# Task item:
Repeat exactly, and only, the lines of the entries below from the one with "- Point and" through the one with "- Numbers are", both ends included.

Saved entries
= = = = = = =

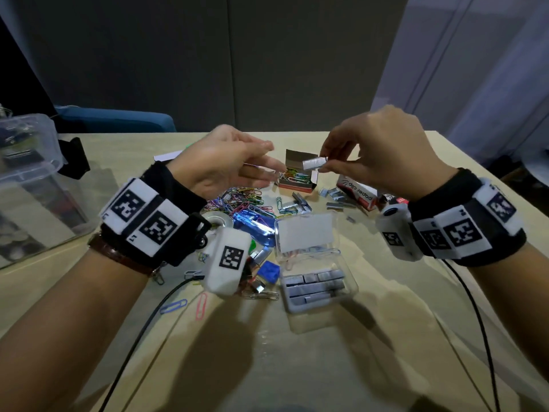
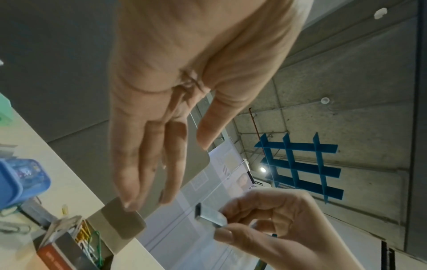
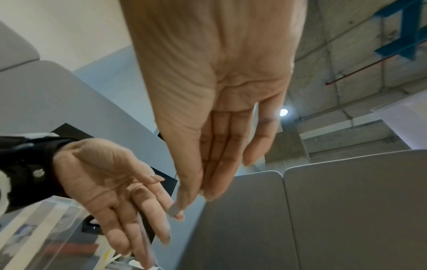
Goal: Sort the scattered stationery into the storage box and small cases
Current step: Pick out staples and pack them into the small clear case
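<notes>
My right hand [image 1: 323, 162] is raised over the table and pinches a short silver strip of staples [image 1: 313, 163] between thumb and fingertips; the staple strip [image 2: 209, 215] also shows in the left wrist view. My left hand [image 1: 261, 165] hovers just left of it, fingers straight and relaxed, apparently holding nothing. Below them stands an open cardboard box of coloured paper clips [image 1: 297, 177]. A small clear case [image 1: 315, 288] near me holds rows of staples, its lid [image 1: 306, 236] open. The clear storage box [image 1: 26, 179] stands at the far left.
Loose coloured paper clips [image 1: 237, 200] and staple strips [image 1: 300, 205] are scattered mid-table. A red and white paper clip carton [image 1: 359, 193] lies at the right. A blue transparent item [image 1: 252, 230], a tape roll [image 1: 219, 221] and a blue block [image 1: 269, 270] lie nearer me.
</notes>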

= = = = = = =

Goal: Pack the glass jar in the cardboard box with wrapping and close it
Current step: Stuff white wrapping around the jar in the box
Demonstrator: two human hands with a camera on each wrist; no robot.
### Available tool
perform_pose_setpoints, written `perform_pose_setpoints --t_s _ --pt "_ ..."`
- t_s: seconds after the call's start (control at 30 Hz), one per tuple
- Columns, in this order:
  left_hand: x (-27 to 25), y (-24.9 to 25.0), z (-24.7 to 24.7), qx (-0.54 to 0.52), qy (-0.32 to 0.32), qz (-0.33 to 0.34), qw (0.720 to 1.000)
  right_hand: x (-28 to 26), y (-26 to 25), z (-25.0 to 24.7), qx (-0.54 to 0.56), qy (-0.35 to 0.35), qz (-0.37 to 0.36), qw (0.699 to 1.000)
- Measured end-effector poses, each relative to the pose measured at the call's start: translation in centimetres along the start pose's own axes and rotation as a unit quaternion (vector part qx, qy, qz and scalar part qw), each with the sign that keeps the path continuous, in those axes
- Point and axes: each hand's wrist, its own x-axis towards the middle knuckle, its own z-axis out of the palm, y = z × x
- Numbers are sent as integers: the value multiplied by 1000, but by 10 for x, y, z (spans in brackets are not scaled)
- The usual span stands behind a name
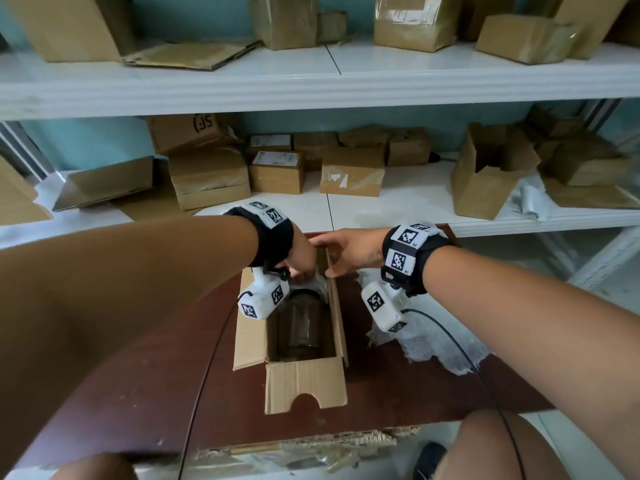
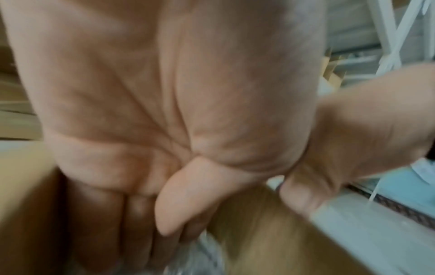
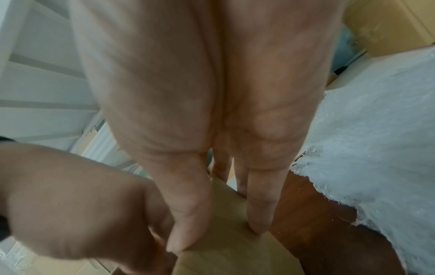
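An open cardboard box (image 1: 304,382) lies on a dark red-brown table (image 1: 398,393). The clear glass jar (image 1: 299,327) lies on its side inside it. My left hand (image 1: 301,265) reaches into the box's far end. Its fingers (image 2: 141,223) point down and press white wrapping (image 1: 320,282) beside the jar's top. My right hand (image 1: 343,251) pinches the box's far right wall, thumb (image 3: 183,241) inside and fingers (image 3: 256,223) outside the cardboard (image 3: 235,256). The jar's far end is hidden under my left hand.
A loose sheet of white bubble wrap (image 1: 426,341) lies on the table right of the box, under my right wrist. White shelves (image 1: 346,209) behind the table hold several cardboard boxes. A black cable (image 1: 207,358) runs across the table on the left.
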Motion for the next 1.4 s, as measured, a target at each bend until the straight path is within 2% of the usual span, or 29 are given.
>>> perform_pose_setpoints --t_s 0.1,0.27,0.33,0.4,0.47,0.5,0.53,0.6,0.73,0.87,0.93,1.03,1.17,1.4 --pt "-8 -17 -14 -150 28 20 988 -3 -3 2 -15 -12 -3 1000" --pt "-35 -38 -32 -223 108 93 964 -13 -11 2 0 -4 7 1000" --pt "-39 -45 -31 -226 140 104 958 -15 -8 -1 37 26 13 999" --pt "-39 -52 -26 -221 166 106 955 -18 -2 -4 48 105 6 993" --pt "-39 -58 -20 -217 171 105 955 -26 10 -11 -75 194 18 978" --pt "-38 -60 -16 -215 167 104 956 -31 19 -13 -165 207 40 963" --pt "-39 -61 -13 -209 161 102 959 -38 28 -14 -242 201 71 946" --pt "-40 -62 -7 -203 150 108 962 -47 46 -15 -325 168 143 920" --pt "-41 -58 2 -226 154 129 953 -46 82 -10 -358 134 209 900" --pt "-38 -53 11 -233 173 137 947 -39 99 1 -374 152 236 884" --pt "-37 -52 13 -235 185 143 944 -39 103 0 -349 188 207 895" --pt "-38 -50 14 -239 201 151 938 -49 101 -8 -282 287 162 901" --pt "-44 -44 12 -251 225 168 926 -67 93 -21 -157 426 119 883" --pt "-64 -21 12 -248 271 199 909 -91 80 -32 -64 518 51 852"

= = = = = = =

# Answer to this task:
- Point and axes: each hand's wrist, its own x-axis towards the middle knuckle, its own z-axis out of the palm, y = z × x
- Numbers are sent as integers: the value multiplied by 1000, but by 10 for x, y, z (spans in brackets are not scaled)

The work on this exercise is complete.